- _Your instructions_
Reproduce the opening lines of the records exactly, up to and including the line in which "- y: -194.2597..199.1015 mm" occurs.

- _Data to examine_

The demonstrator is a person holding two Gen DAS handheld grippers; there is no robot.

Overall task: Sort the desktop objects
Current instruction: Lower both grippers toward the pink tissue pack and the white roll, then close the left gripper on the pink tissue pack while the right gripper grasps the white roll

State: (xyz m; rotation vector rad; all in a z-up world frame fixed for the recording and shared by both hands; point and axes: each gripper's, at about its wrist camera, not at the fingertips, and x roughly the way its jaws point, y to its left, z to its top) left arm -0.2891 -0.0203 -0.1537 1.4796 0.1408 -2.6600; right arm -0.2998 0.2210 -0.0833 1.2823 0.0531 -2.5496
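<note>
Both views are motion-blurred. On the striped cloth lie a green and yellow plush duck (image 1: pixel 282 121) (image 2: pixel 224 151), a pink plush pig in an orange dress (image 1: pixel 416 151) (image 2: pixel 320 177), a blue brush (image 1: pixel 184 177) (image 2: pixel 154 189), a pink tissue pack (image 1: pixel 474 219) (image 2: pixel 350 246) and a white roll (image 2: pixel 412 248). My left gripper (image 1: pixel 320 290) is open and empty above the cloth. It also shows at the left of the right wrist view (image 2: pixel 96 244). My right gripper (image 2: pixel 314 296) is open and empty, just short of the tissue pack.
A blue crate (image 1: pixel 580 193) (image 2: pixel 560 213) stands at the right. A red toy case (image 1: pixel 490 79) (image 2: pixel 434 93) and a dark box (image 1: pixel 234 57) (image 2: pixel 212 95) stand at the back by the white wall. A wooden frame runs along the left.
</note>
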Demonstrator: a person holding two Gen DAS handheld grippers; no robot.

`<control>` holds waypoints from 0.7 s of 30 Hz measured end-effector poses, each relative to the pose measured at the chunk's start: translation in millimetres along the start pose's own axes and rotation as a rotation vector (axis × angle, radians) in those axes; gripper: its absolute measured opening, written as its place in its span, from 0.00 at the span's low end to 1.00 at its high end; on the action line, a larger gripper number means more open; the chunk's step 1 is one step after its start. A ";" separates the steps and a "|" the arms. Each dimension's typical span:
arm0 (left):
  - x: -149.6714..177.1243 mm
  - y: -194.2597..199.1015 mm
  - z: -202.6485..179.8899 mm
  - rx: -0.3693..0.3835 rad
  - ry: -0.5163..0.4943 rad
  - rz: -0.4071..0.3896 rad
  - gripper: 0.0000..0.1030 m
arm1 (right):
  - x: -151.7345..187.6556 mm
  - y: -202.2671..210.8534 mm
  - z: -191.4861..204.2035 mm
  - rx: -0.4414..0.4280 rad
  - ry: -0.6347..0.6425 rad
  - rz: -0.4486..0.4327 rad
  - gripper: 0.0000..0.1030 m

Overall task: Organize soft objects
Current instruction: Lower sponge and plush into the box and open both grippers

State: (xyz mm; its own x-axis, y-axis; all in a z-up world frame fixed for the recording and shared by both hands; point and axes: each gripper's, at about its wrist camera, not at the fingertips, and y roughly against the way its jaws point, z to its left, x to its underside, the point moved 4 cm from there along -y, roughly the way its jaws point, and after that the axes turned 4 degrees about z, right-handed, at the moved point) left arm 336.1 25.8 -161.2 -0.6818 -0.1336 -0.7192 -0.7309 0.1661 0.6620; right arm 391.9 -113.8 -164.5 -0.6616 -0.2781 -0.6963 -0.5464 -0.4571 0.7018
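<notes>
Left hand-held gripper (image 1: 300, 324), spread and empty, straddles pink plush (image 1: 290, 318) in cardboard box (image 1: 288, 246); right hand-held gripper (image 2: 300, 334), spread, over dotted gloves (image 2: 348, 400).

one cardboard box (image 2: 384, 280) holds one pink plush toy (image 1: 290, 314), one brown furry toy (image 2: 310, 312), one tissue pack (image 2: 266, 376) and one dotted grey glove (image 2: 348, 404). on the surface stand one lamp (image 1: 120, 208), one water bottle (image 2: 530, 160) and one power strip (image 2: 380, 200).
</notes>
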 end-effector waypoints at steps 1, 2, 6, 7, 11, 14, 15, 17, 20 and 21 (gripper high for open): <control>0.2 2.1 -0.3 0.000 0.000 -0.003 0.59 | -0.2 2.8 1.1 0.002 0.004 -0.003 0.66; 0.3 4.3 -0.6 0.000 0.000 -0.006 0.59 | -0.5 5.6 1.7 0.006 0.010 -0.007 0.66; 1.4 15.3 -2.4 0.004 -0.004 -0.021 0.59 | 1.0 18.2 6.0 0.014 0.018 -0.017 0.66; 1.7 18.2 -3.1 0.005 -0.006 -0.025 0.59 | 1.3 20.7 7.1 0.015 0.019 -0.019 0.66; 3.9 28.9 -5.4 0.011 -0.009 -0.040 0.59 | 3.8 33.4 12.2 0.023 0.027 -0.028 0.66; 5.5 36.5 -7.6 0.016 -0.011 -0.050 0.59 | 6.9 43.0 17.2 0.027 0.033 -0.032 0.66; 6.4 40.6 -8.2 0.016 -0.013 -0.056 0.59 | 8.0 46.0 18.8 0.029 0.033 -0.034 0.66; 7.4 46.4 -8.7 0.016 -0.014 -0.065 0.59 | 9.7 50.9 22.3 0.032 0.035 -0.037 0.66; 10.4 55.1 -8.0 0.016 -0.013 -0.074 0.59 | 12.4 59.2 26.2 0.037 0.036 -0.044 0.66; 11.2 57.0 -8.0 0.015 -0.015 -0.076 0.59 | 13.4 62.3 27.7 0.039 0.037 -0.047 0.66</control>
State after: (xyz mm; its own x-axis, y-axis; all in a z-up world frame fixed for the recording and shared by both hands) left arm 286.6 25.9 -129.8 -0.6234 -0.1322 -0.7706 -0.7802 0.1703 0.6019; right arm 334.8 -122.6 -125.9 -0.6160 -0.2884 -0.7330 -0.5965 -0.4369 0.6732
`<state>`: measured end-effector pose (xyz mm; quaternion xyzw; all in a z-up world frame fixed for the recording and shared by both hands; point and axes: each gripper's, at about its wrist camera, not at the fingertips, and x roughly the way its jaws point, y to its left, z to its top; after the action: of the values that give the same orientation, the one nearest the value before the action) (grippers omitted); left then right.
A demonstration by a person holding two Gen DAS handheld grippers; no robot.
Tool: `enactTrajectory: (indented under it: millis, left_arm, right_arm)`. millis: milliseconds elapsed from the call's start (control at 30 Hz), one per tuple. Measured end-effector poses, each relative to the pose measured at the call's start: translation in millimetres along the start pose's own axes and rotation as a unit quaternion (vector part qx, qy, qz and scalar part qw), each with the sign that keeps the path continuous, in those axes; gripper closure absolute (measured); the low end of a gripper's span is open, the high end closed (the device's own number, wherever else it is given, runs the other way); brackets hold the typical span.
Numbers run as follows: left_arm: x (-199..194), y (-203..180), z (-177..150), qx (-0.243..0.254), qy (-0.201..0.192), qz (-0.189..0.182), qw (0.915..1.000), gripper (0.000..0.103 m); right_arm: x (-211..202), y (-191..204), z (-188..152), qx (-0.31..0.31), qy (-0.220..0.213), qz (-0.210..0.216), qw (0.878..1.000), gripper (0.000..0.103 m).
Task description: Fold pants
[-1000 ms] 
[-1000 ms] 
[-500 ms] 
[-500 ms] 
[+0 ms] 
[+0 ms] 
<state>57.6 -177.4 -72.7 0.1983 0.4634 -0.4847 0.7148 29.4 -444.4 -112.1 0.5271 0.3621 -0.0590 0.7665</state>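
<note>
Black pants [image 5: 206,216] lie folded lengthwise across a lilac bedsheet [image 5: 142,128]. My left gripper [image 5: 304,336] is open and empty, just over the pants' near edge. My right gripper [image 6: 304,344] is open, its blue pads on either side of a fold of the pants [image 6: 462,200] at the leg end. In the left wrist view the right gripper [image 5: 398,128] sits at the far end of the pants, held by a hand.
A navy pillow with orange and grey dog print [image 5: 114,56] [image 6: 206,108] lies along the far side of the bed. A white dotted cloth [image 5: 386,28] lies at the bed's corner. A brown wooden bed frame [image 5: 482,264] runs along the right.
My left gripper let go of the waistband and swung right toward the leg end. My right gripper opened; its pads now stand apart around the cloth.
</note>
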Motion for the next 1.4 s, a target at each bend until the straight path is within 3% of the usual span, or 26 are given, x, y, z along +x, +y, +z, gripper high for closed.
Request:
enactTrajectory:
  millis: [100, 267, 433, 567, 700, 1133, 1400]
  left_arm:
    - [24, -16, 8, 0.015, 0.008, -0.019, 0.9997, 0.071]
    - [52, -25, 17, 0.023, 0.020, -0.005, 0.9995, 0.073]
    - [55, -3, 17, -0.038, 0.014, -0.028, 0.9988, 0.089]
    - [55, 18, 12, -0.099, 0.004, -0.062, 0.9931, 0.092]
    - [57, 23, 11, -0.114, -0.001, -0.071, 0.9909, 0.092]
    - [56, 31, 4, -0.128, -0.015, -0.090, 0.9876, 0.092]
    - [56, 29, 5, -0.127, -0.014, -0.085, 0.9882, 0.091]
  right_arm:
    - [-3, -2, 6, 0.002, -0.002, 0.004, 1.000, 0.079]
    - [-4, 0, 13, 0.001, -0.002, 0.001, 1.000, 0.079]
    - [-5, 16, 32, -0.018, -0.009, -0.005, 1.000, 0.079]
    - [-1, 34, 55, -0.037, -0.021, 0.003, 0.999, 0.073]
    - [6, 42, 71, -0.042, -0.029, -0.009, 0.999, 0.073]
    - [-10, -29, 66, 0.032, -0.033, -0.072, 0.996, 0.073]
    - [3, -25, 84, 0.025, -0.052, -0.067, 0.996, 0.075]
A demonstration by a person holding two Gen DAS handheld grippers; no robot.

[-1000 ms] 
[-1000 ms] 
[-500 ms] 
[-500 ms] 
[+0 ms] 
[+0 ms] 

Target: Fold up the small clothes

- _Response to the exercise_
The demonstrator is a person holding two Gen DAS handheld grippers; there is no robot.

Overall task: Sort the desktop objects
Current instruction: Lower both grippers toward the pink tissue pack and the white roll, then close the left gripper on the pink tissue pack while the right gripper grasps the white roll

State: (xyz m; rotation vector rad; all in a z-up world frame fixed for the recording and shared by both hands; point and axes: each gripper's, at about its wrist camera, not at the fingertips, and x roughly the way its jaws point, y to its left, z to its top) left arm -0.2891 -0.0203 -0.1537 1.4796 0.1408 -2.6600; right arm -0.2998 0.2210 -0.0833 1.2823 0.0531 -2.5496
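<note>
Both views are motion-blurred. On the striped cloth lie a green and yellow plush duck (image 1: pixel 282 121) (image 2: pixel 224 151), a pink plush pig in an orange dress (image 1: pixel 416 151) (image 2: pixel 320 177), a blue brush (image 1: pixel 184 177) (image 2: pixel 154 189), a pink tissue pack (image 1: pixel 474 219) (image 2: pixel 350 246) and a white roll (image 2: pixel 412 248). My left gripper (image 1: pixel 320 290) is open and empty above the cloth. It also shows at the left of the right wrist view (image 2: pixel 96 244). My right gripper (image 2: pixel 314 296) is open and empty, just short of the tissue pack.
A blue crate (image 1: pixel 580 193) (image 2: pixel 560 213) stands at the right. A red toy case (image 1: pixel 490 79) (image 2: pixel 434 93) and a dark box (image 1: pixel 234 57) (image 2: pixel 212 95) stand at the back by the white wall. A wooden frame runs along the left.
</note>
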Demonstrator: a person holding two Gen DAS handheld grippers; no robot.

`<control>` holds waypoints from 0.7 s of 30 Hz measured end-effector poses, each relative to the pose measured at the chunk's start: translation in millimetres along the start pose's own axes and rotation as a rotation vector (axis × angle, radians) in those axes; gripper: its absolute measured opening, written as its place in its span, from 0.00 at the span's low end to 1.00 at its high end; on the action line, a larger gripper number means more open; the chunk's step 1 is one step after its start. A ";" separates the steps and a "|" the arms. Each dimension's typical span:
arm0 (left):
  - x: -149.6714..177.1243 mm
  - y: -194.2597..199.1015 mm

There's no more to the answer.